• [WHAT YOU HAVE TO DO] Would you reproduce exactly the lines below from the one holding "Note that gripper" through the one holding "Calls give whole", inclusive, and no others?

• [GIVEN ENTRIES]

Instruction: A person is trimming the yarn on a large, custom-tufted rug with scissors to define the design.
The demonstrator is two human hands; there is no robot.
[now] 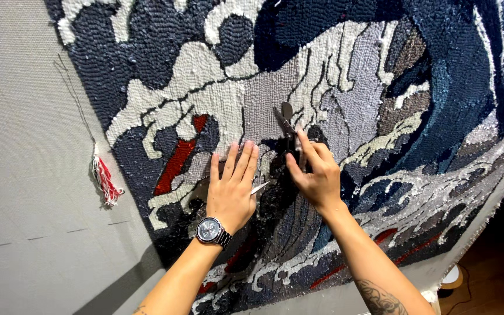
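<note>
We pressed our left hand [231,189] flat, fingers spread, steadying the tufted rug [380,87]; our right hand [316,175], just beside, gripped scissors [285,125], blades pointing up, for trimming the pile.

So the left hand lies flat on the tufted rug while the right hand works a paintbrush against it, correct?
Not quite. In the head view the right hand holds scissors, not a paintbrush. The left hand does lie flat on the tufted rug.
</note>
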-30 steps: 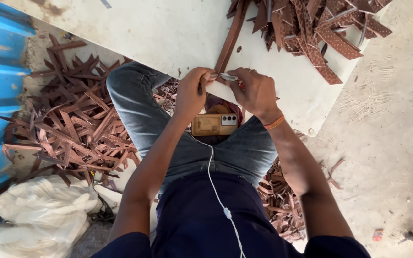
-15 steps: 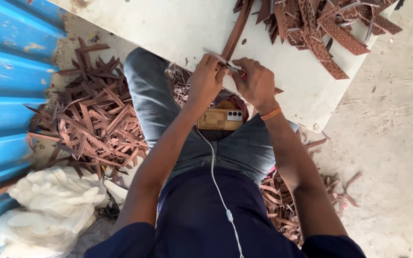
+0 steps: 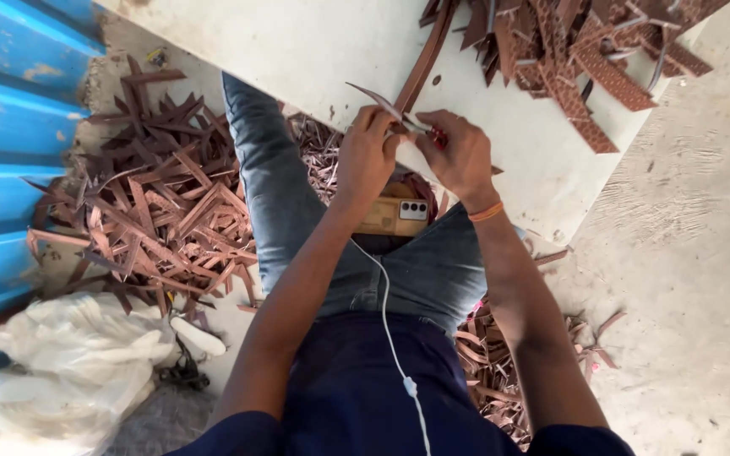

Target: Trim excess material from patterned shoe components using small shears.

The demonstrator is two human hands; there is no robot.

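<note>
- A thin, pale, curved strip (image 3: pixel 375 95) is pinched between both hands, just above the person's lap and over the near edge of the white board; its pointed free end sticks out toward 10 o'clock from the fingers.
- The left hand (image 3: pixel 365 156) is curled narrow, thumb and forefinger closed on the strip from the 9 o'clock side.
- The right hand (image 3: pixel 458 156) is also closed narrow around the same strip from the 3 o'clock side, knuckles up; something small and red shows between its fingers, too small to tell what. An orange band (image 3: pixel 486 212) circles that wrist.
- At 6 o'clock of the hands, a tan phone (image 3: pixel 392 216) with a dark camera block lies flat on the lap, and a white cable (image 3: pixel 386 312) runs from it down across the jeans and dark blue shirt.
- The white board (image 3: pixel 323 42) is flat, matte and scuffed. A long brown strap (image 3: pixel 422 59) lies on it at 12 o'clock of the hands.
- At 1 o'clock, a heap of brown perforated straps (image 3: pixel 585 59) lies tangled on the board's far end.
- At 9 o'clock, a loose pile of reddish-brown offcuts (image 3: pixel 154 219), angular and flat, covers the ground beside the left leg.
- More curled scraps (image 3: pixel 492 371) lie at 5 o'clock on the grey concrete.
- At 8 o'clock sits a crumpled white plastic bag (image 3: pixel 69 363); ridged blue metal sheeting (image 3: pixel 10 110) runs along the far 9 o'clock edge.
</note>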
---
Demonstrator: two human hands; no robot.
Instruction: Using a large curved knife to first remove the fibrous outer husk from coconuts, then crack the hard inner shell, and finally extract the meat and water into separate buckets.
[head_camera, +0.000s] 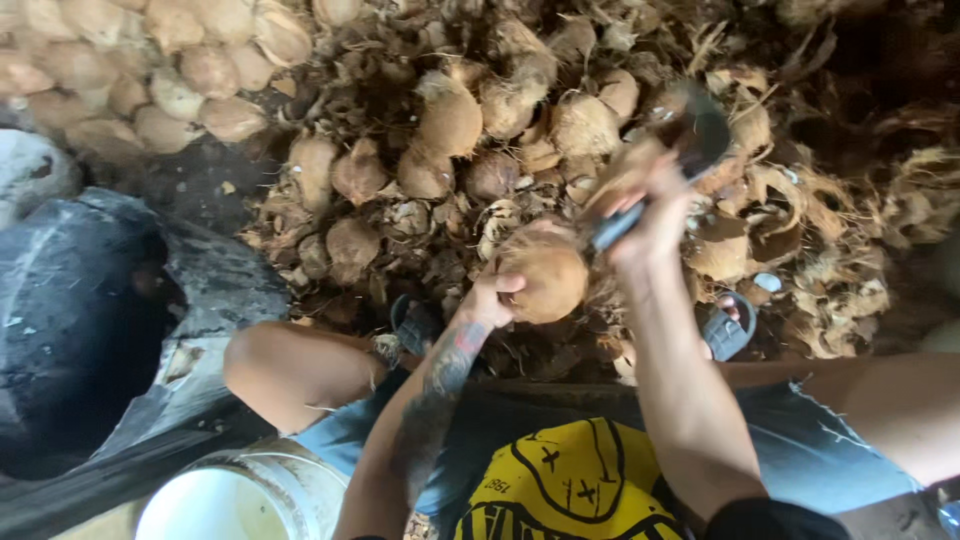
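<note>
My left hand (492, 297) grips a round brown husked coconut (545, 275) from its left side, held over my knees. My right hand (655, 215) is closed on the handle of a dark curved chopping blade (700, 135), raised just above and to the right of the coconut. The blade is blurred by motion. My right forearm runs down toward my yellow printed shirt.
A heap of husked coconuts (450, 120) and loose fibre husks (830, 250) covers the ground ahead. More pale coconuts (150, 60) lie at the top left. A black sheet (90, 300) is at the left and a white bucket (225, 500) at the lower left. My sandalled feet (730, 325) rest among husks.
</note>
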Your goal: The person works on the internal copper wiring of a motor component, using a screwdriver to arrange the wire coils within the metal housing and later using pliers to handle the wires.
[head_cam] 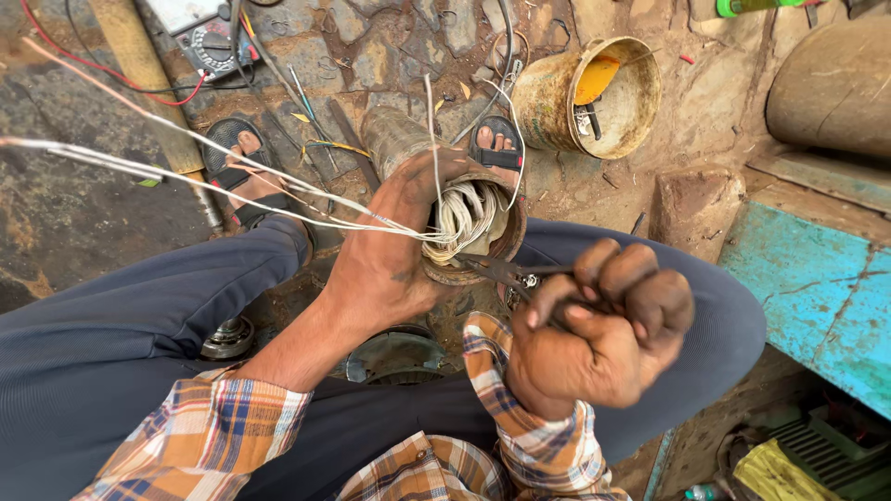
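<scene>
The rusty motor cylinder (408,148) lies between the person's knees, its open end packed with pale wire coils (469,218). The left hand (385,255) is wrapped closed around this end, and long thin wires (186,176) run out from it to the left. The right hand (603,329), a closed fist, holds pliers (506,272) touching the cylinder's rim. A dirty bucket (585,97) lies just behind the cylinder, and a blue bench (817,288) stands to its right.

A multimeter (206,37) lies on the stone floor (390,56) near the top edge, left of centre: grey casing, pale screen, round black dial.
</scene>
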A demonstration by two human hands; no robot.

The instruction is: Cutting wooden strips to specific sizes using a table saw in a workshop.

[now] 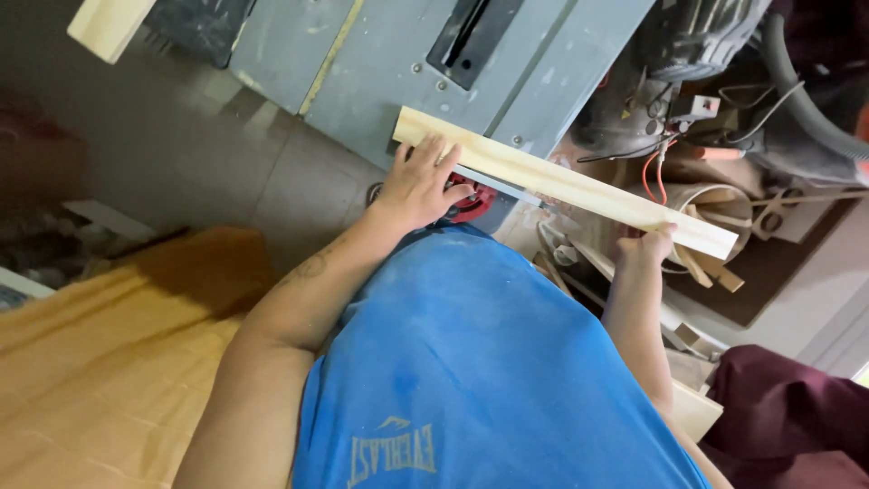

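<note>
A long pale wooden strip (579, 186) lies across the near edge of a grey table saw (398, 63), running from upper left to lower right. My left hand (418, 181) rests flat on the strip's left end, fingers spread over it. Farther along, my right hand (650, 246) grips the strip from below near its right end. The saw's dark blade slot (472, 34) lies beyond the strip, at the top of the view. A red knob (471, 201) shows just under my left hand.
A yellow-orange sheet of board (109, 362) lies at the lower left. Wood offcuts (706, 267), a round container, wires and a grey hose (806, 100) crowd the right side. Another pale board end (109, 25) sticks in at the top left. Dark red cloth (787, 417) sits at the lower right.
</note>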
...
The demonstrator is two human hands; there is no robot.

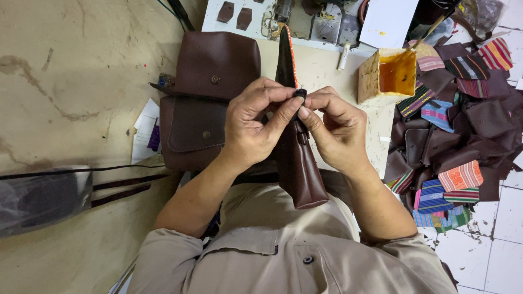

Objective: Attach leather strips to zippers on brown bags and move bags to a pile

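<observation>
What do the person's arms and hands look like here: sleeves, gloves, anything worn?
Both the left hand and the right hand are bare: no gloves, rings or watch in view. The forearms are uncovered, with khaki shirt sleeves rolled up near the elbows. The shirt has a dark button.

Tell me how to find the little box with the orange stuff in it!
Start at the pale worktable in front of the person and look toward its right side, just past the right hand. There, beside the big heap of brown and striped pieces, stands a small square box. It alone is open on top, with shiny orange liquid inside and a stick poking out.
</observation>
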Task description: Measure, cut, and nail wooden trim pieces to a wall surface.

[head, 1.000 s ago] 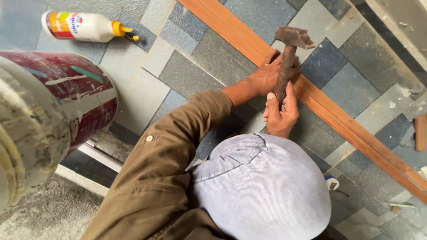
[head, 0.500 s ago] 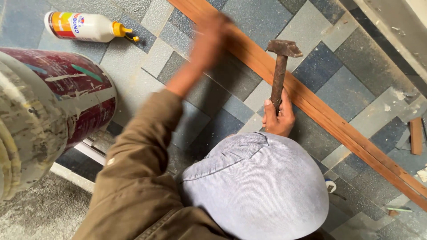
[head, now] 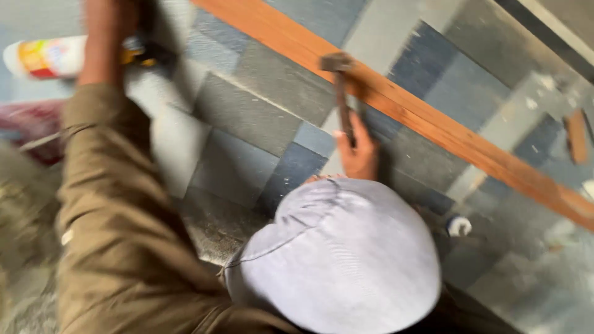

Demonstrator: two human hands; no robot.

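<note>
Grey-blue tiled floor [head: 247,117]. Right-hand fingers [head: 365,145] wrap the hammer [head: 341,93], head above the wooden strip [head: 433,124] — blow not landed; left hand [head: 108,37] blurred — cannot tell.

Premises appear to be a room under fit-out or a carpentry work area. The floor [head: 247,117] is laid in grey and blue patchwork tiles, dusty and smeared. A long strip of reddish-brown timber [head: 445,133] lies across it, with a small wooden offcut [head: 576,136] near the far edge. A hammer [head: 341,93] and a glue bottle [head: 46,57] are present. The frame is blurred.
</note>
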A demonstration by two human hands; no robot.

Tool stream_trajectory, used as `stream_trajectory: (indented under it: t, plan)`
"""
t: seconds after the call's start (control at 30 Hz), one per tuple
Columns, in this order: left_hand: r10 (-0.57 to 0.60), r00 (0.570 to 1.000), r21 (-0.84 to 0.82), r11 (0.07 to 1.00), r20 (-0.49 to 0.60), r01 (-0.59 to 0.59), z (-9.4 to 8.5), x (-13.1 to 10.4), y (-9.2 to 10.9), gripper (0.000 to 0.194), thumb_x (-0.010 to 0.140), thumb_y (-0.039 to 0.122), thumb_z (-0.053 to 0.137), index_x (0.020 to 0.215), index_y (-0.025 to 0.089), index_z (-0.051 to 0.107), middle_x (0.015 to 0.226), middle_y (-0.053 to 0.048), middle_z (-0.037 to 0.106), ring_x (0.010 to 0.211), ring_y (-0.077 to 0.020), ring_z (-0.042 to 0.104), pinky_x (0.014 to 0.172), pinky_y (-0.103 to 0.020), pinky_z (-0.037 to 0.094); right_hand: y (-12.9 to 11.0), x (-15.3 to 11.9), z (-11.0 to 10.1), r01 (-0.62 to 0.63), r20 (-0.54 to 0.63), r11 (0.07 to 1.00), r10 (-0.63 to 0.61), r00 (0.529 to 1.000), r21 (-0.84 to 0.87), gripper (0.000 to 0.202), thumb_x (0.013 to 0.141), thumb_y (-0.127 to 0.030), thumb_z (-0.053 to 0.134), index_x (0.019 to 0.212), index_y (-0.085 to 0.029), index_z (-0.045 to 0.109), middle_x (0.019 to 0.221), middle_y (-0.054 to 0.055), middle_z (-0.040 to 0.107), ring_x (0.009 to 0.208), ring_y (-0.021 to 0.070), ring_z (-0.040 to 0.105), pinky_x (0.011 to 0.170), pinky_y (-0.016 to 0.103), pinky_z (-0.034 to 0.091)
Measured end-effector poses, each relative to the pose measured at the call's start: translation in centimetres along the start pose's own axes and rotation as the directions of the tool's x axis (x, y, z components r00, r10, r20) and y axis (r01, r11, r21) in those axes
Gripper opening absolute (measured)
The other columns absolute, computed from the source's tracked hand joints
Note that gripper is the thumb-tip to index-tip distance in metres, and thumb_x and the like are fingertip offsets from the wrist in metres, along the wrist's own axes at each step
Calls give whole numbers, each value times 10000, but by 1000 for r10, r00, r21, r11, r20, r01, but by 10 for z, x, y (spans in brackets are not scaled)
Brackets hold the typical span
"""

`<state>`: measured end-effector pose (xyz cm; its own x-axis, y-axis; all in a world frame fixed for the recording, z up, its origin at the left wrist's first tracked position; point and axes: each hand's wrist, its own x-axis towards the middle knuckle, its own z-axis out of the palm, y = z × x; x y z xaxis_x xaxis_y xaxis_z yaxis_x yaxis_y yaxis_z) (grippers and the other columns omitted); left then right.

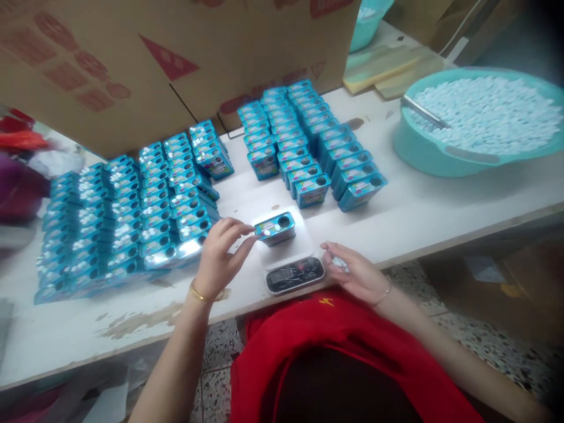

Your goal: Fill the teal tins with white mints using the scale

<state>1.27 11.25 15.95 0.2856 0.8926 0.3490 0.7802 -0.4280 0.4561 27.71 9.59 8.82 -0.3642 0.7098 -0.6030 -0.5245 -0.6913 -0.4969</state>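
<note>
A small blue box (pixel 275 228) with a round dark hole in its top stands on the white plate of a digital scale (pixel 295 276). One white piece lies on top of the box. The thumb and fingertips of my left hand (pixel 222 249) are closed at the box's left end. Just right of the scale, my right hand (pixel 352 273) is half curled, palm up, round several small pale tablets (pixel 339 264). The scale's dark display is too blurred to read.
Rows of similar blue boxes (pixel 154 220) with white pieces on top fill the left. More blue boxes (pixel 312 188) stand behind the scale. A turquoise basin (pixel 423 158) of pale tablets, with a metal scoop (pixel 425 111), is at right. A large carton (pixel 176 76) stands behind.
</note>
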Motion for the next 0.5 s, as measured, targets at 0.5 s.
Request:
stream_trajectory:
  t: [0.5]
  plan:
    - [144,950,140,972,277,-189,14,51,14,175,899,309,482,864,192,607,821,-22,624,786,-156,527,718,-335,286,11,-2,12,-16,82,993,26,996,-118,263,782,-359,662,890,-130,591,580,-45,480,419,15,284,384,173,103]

• [RESPONSE]
Note that gripper is the thumb-tip to index-tip distance in metres, and thumb_x and the like are fingertip offsets from the wrist in metres, along the wrist's own axes at each step
Calls give whole numbers, each value times 10000, but by 1000 for r10, r00, r21, r11, r20, r01, but by 10 for z, x, y (spans in brackets are not scaled)

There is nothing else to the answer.